▸ PROMPT
Go through the entries below and tally the lines containing the string "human"; report only the tally.

Recorded data:
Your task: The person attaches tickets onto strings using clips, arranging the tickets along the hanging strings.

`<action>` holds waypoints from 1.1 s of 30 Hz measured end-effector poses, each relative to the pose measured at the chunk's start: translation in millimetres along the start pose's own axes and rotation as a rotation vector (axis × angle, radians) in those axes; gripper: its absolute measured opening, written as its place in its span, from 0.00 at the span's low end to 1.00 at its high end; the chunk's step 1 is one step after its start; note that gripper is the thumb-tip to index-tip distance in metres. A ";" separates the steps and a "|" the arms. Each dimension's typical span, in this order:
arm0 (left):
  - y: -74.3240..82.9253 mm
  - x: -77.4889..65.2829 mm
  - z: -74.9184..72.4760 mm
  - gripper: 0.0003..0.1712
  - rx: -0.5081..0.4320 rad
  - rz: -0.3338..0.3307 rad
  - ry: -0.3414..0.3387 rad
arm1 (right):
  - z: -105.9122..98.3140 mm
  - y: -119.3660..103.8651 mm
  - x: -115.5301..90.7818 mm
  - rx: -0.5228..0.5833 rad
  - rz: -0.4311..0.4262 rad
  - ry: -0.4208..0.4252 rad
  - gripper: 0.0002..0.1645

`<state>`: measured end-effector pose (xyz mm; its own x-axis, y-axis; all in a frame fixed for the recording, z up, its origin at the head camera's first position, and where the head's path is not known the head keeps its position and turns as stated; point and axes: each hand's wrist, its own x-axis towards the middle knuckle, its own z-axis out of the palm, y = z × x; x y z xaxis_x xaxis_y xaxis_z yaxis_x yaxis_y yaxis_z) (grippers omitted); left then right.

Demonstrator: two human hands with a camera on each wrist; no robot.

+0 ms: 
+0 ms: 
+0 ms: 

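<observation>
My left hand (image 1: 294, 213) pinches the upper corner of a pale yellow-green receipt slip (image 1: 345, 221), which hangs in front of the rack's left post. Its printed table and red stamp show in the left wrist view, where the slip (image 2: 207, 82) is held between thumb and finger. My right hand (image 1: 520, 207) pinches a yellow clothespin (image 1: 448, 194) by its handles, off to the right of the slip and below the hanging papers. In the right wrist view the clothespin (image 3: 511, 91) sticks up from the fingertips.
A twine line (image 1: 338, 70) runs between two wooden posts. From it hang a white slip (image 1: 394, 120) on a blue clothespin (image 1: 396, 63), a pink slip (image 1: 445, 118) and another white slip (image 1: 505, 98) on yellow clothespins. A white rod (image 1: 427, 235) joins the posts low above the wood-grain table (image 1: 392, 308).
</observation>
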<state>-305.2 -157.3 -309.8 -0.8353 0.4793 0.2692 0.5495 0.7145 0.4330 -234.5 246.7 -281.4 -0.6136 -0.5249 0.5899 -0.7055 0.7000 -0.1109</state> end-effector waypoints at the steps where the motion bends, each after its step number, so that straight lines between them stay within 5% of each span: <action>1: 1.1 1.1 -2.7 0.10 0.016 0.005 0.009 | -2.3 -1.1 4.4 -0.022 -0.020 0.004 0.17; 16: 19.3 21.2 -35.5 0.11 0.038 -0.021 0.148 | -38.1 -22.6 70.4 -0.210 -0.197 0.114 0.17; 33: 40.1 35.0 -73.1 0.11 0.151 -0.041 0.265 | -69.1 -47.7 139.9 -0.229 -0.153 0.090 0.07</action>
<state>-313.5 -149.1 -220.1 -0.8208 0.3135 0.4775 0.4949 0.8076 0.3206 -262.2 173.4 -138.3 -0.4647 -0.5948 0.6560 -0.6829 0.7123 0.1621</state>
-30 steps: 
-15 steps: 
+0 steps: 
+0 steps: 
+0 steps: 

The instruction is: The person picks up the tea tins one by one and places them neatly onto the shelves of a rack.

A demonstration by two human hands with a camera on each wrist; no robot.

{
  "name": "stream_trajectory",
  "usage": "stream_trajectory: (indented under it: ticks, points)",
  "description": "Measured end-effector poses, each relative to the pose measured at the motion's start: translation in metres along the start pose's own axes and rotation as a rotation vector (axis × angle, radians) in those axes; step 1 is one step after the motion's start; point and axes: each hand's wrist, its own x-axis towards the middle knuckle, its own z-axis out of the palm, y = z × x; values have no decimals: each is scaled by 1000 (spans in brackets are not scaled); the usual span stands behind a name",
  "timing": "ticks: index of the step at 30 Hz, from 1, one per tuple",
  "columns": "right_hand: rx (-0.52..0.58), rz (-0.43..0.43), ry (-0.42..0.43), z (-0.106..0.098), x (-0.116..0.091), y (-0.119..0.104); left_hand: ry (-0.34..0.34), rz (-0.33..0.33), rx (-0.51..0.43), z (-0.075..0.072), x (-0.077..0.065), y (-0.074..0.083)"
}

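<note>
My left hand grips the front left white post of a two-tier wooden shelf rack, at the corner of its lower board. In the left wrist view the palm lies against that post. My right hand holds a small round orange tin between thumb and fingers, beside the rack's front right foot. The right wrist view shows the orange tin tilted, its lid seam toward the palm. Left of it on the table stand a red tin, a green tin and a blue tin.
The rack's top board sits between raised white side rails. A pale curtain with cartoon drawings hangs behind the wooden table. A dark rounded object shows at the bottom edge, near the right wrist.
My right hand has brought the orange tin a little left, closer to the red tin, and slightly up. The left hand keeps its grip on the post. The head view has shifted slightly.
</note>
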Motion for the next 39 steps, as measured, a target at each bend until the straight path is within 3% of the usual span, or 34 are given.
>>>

▸ RESPONSE
2